For my Christian readership, Matthew 19:21-22 is a good mirror of this scenario:
Jesus said to him, “If you want to be perfect, go, sell what you have and give to the poor, and you will have treasure in heaven; and come, follow me.”
But when the young man heard that saying, he went away sorrowful, for he had great possessions.

“Now the Flood was forty days upon the earth, and the waters increased, and they lifted the ark, and it rose off the earth.” (Gen. 7:17)

“Everything that had the breath of the spirit of life in its nostrils, of all that were on the dry land, died.” (Gen. 7:22)

“Noach was a righteous man in his generation.” (Gen. 6:9)

“There are those amongst our sages who interpret this as praise: How much more so would he have been in a generation of righteous people.
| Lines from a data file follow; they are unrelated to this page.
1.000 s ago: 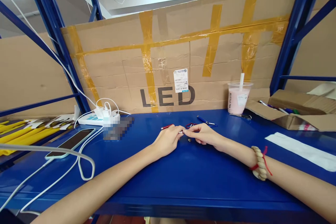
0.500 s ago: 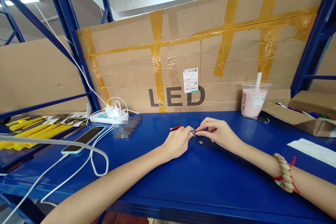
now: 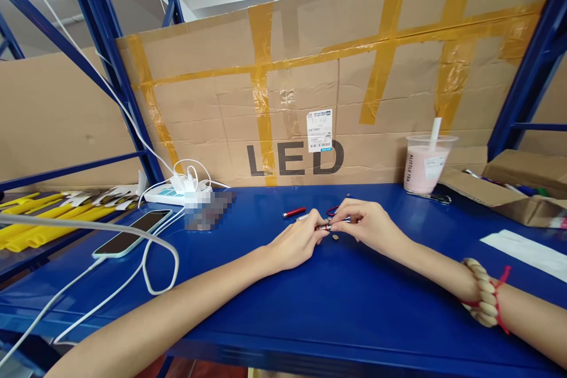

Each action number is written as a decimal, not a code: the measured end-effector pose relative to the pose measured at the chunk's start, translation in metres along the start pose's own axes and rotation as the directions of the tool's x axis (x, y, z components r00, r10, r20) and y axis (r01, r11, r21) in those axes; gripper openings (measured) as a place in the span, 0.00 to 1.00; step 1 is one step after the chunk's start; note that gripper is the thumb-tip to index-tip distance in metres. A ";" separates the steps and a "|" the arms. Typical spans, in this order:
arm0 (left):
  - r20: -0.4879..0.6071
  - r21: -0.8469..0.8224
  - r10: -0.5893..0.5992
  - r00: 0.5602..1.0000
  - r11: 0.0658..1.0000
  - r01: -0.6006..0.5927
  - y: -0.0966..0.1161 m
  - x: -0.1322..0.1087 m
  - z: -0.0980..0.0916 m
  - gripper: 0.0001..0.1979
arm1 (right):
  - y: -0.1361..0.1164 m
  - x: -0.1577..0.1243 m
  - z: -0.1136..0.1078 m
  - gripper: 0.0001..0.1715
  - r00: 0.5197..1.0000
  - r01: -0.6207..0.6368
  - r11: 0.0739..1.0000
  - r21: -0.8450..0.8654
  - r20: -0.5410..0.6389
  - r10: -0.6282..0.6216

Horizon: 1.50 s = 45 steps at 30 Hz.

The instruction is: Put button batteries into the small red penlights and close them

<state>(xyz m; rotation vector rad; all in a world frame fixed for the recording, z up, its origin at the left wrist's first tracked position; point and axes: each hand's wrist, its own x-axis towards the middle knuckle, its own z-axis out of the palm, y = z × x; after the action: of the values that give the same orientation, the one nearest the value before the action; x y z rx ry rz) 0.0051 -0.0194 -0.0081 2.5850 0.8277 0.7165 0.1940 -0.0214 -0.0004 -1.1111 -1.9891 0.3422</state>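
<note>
My left hand (image 3: pixel 303 240) is closed, its thumb and fingers pinching a small silvery tube with reddish marks (image 3: pixel 325 227). My right hand (image 3: pixel 371 224) meets it from the other side, fingertips pinched on the same tube's right end. The fingers cover most of the piece, so its exact kind is unclear. Just beyond my left knuckles lies a short red tube with a silver end (image 3: pixel 294 212). A silvery stick-like piece (image 3: pixel 302 218) shows beside those knuckles. Under the fingertips rests a small round disc (image 3: pixel 335 237). Behind the right fingers is a dark red loop (image 3: pixel 331 211).
On the blue table (image 3: pixel 283 307), a phone (image 3: pixel 133 235), white cables and a power strip (image 3: pixel 179 192) occupy the left. A pink drink cup (image 3: pixel 424 168), an open cardboard box (image 3: pixel 522 189) and white paper (image 3: pixel 527 253) are at right. Cardboard (image 3: pixel 212 112) walls the back.
The view has shifted slightly. My left hand has turned a little and drawn back from the red tube, which shows more fully. The pinched piece is more visible between both hands.
</note>
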 end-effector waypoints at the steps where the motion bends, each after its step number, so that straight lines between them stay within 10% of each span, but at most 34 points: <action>1: -0.004 0.009 0.001 1.000 1.000 -0.001 0.000 0.000 0.000 0.04 | -0.001 0.000 0.001 0.14 0.999 -0.044 0.998 0.039 0.029 0.043; 10: -0.091 0.054 0.074 0.993 0.996 -0.069 -0.003 0.002 0.002 0.05 | -0.003 -0.002 0.005 0.18 0.941 -0.314 0.926 0.209 0.196 0.275; 17: -0.182 -0.013 -0.081 0.980 0.997 0.080 -0.003 0.008 0.003 0.05 | -0.001 0.006 0.002 0.15 0.993 -0.088 0.989 0.121 -0.073 0.098; 21: -0.263 0.023 -0.165 0.951 0.984 0.177 0.000 0.008 0.001 0.06 | 0.010 0.011 -0.017 0.11 0.977 -0.042 0.973 -0.226 -0.213 -0.007; 26: -0.262 0.135 -0.168 0.950 0.969 0.209 0.006 0.007 -0.001 0.07 | 0.027 0.014 -0.034 0.08 0.999 0.024 0.846 -0.532 -0.008 -0.034; 45: -0.244 0.299 -0.052 0.968 0.946 0.126 0.005 0.007 0.001 0.10 | 0.023 0.012 -0.010 0.14 0.935 0.317 0.853 -0.415 0.286 -0.208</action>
<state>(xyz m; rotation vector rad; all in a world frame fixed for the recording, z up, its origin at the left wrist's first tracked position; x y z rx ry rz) 0.0127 -0.0194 -0.0045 2.7472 1.2129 0.9427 0.2118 0.0000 -0.0017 -1.0885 -2.4800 -0.1653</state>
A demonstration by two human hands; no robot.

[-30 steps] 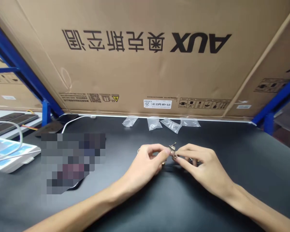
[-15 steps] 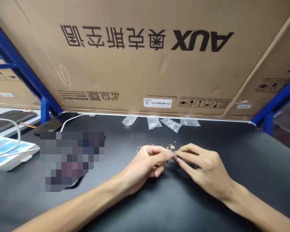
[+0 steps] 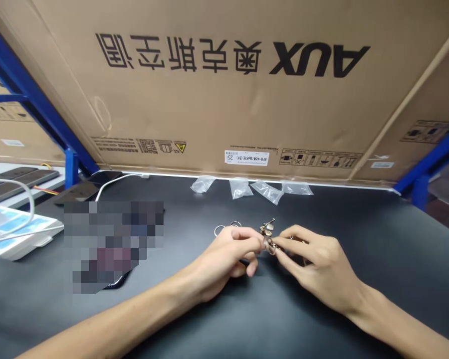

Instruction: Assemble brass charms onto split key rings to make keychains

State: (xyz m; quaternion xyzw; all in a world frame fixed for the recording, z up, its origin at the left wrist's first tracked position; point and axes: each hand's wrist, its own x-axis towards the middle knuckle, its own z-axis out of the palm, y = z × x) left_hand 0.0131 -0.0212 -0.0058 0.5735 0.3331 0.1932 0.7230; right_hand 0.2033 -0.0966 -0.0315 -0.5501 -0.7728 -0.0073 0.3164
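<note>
The round silver metal ring (image 3: 272,251) at your twelve o'clock shows more openly than half a second ago. Your left hand (image 3: 234,254) pinches it; your right hand (image 3: 316,255) pinches a small dark metal fitting (image 3: 275,246) beside it. Count two thin silver hoops (image 3: 216,229) at the left hand's twelve o'clock and four clear plastic bags (image 3: 267,192) beyond.

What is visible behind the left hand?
Behind the left hand, parts of two thin metal loops show; the hand covers their near sides. Farther back, four clear plastic bags lie on the black table. Anything else the hand covers cannot be seen.
</note>
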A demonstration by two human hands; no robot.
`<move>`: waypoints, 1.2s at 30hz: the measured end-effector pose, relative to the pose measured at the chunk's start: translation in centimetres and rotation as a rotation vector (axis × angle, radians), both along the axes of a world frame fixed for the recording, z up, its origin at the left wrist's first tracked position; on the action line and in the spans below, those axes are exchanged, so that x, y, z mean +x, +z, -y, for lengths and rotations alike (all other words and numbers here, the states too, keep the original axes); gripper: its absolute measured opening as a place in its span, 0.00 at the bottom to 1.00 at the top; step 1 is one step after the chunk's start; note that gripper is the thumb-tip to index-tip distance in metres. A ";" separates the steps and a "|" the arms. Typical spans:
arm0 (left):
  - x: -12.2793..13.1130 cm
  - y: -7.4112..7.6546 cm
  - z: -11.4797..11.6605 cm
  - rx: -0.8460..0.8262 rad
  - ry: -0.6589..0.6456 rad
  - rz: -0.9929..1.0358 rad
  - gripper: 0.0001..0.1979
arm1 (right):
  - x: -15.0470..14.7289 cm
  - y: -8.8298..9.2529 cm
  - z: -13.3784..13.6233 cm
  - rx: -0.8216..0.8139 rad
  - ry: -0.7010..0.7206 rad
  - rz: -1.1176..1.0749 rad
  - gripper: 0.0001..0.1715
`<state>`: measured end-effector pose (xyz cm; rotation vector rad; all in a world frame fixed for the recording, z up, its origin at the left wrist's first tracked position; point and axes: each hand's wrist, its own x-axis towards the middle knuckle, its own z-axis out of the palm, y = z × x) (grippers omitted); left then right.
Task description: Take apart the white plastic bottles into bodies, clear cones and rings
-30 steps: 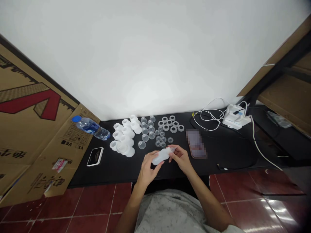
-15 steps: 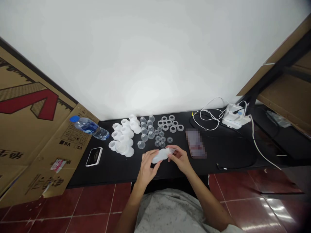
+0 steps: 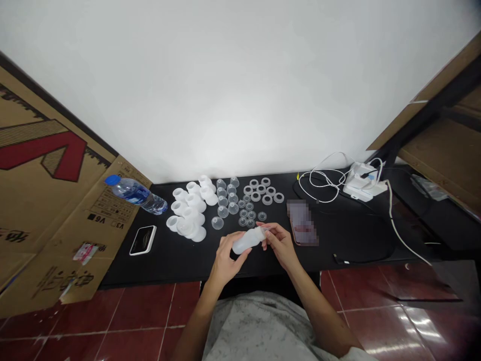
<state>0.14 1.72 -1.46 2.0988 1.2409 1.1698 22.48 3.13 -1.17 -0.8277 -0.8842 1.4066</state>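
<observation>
A frosted white baby bottle [image 3: 246,242] lies tilted between my hands above the front of the black table, its top toward the right. My left hand [image 3: 226,256] is wrapped round the bottle's body, thumb on the near side. With bent fingers, my right hand [image 3: 278,244] grips the clear top end at the bottle's neck; the fingers partly hide it. Just beyond are small clear discs [image 3: 262,216], clear ring collars [image 3: 267,199] and clear domed caps [image 3: 217,223]. Several white bottles [image 3: 193,215] stand grouped to the left.
At the left are a water bottle [image 3: 137,194], a white-framed device [image 3: 143,240] and a large cardboard box [image 3: 56,220]. A phone [image 3: 302,223] lies right of my hands. White cables [image 3: 330,173] run to a power strip [image 3: 363,183] at the back right.
The bottle has tilted a little more, its top end raised. My right fingers have shifted on the top and cover more of the clear tip. The view has moved slightly.
</observation>
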 end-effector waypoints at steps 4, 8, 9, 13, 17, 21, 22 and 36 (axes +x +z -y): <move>-0.2 0.0 0.0 -0.008 -0.013 -0.004 0.21 | 0.0 0.2 -0.1 0.017 0.031 0.026 0.22; -0.2 -0.1 0.0 0.088 -0.022 -0.065 0.20 | -0.2 0.4 0.1 0.032 0.003 0.057 0.24; -0.1 0.0 0.0 0.111 -0.019 -0.082 0.20 | -0.2 0.4 0.1 0.035 -0.002 0.069 0.24; 0.4 0.9 0.5 0.145 -0.002 -0.113 0.19 | -0.4 0.2 0.2 0.026 -0.070 0.132 0.26; 0.3 1.3 0.9 0.123 0.060 -0.066 0.16 | -0.1 0.1 0.0 0.015 -0.329 0.281 0.25; 0.0 0.6 0.9 0.074 0.228 0.025 0.14 | 0.3 2.0 -0.7 0.179 -0.500 0.698 0.16; 0.0 0.4 0.8 0.045 0.257 0.042 0.14 | 0.1 2.9 -1.1 0.267 -0.487 0.801 0.15; -0.3 0.1 -0.1 -0.191 0.194 0.296 0.10 | -14.1 9.6 -8.6 0.672 0.355 1.875 0.13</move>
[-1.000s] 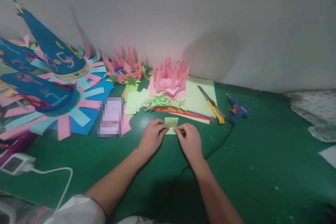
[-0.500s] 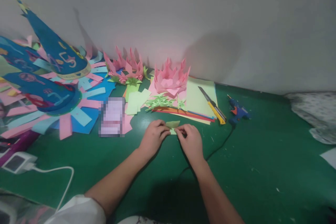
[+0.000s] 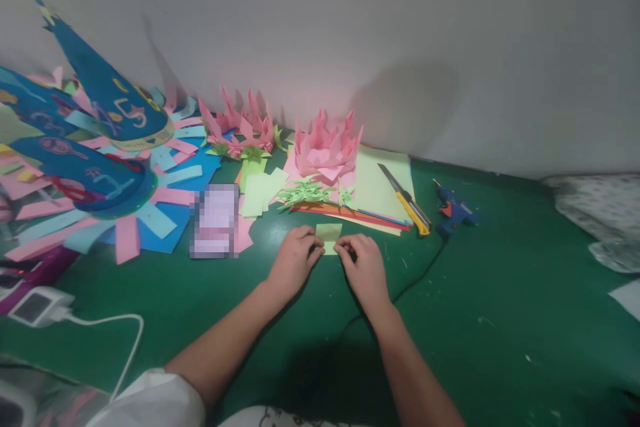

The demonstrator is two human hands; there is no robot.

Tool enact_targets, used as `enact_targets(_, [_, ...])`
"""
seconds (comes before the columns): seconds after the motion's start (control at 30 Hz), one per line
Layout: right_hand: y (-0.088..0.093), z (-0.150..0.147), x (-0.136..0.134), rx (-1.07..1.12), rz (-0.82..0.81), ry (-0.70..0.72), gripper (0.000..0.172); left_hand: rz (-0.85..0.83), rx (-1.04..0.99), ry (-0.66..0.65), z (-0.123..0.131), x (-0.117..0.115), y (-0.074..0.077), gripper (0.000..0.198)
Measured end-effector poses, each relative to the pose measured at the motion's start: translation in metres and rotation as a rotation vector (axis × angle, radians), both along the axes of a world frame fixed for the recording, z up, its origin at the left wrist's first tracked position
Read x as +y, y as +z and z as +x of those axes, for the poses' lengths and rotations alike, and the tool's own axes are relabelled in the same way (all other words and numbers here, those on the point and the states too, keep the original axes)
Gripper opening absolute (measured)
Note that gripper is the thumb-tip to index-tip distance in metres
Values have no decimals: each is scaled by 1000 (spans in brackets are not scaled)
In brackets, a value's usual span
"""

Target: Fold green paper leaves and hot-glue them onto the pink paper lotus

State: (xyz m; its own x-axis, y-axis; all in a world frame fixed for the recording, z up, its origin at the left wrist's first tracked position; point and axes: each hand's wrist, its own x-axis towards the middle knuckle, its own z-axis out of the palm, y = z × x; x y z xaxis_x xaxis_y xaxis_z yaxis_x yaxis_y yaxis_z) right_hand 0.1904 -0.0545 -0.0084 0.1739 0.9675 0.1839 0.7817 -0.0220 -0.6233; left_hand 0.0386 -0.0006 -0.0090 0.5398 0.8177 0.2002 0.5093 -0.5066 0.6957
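A small light green paper piece (image 3: 329, 236) lies on the green table (image 3: 500, 293), pinched from both sides. My left hand (image 3: 296, 259) grips its left edge with closed fingers. My right hand (image 3: 364, 268) grips its right edge, fingers curled and pressed together. Just behind the paper lie small folded green paper shapes (image 3: 305, 192) and a pink paper lotus flower (image 3: 326, 149).
A yellow utility knife (image 3: 406, 201) rests on a stack of coloured sheets (image 3: 376, 195). A blue glue gun (image 3: 451, 208) lies to the right, its cord running toward me. Blue paper cones (image 3: 107, 97), pink and blue strips, a second pink flower (image 3: 239, 125) and a white charger (image 3: 34, 307) fill the left.
The green paper's far flap was lifted half a second ago and now lies flatter between my fingers. Both hands stay in place.
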Motion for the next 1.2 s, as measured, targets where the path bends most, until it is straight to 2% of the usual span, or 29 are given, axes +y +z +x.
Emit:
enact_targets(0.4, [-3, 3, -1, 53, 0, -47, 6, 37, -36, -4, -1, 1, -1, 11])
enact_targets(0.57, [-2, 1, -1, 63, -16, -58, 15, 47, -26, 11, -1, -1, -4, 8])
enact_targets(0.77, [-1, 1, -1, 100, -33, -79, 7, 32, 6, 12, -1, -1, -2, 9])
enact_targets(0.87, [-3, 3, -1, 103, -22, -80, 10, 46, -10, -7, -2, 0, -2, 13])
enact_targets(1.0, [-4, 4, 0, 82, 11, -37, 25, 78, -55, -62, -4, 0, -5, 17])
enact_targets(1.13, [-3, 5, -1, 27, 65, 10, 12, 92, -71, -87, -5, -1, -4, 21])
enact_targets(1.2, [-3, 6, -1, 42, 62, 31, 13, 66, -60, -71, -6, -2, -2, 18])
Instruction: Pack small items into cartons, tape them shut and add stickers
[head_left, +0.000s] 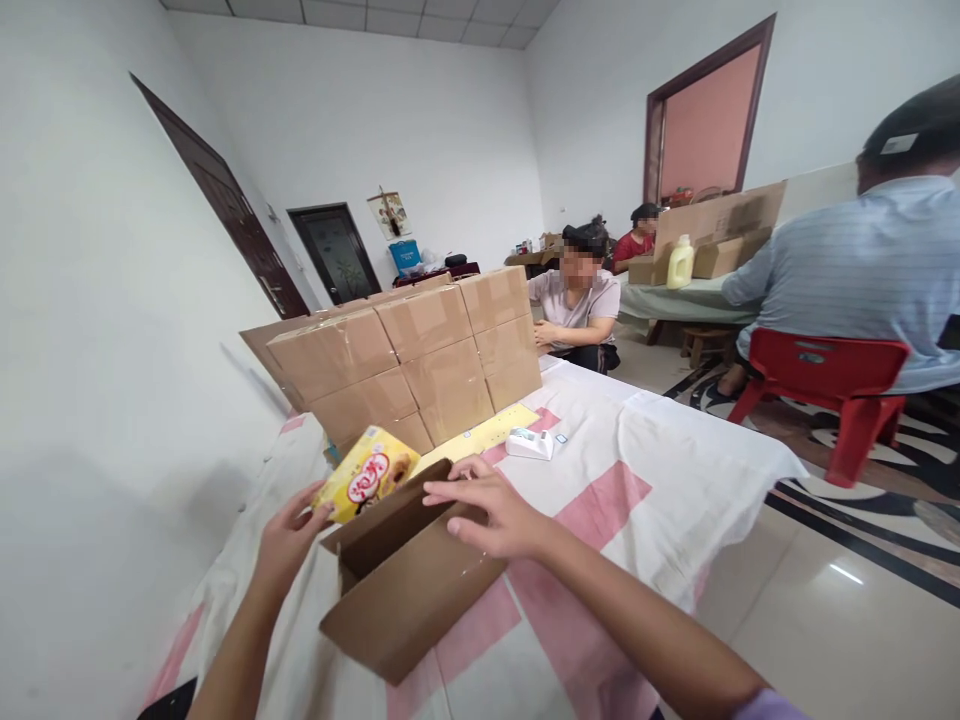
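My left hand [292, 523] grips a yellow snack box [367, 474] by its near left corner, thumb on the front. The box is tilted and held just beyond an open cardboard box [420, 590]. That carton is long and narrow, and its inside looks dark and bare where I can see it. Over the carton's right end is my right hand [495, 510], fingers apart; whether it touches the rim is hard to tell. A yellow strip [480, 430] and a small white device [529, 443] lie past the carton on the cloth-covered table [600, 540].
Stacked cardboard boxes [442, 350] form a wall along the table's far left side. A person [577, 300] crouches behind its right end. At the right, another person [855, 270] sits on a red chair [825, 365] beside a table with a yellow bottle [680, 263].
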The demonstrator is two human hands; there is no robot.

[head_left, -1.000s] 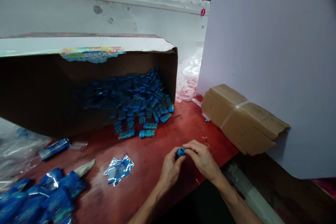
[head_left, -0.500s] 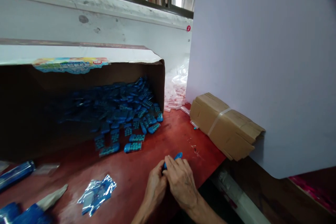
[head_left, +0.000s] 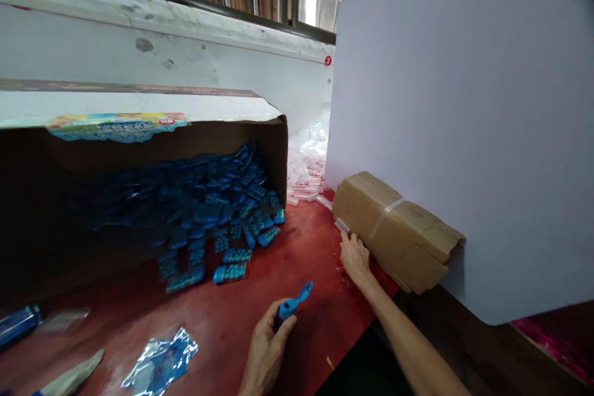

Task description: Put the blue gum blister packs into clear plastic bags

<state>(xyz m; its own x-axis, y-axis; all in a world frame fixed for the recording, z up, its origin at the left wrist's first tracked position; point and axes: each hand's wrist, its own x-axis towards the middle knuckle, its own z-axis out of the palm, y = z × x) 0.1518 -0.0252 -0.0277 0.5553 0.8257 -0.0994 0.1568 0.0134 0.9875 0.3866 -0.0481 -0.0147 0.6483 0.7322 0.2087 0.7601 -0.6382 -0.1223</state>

And there are those who interpret it as a condemnation: In accordance to his generation he was righteous; but if he would have been in Abraham’s generation, he would not be regarded as anything. (Rashi)
“When G-d said to Noach, ‘The end of all flesh is come before Me,’ Noach said: ‘What will You do with me?’ But he did not pray for the world, as Abraham would pray for the city of Sodom.. This is why the Flood is called ‘the waters of Noach’ (Isaiah 54:9) — he is culpable for them, because he did not appeal for mercy on the world’s behalf.” (Zohar)

Noach tried to save his generation by calling on them to repent. But the fact that he did not pray for them implies that, ultimately, it did not matter to him what became of them. Had he truly cared, he would not have sufficed with “doing his best” but would have implored the Almighty to repeal His decree of destruction — just as a person who’s own life is in danger would never say, Well, I did my best to save myself, and leave it at that, but would beseech G-d to help him.

In other words, Noach’s involvement with others was limited to his sense of what he ought to do for them, as opposed to a true concern for their well-being. He understood the necessity to act for the sake of another, recognizing that to fail to do so is a defect in ones own character; but he fell short of transcending the self to care for others beyond the consideration of his own righteousness.

This also explains a curious aspect of Noach’s efforts to reach out to his generation. When the Flood came, Noach and his family entered the ark — alone. His 120-year campaign yielded not a single baal teshuvah (repentant)! Perhaps public relations was never Noach’s strong point, but how are we to explain the fact that, in all this time, he failed to win over a single individual?

But in order to influence others, one’s motives must be pure; in the words of our sages, “Words that come from the heart, enter the heart.” Deep down, a person will always sense whether you truly have his interests at heart, or you are filling a need of your own by seeking to change him. If your work to enlighten your fellow stems from a desire to “do the right thing” but without really caring about the result, your call will be met with scant response. The echo of personal motive, be it the most laudable of personal motives, will be sensed, if only subconsciously, by the object of your efforts, and will ultimately put him off.

(The Lubavitcher Rebbe)

Genocide can only be seen as a failure of mankind. Noach’s success, like ours today, has been limited. In every chapter of Torah the message is loud and clear: we have to do more.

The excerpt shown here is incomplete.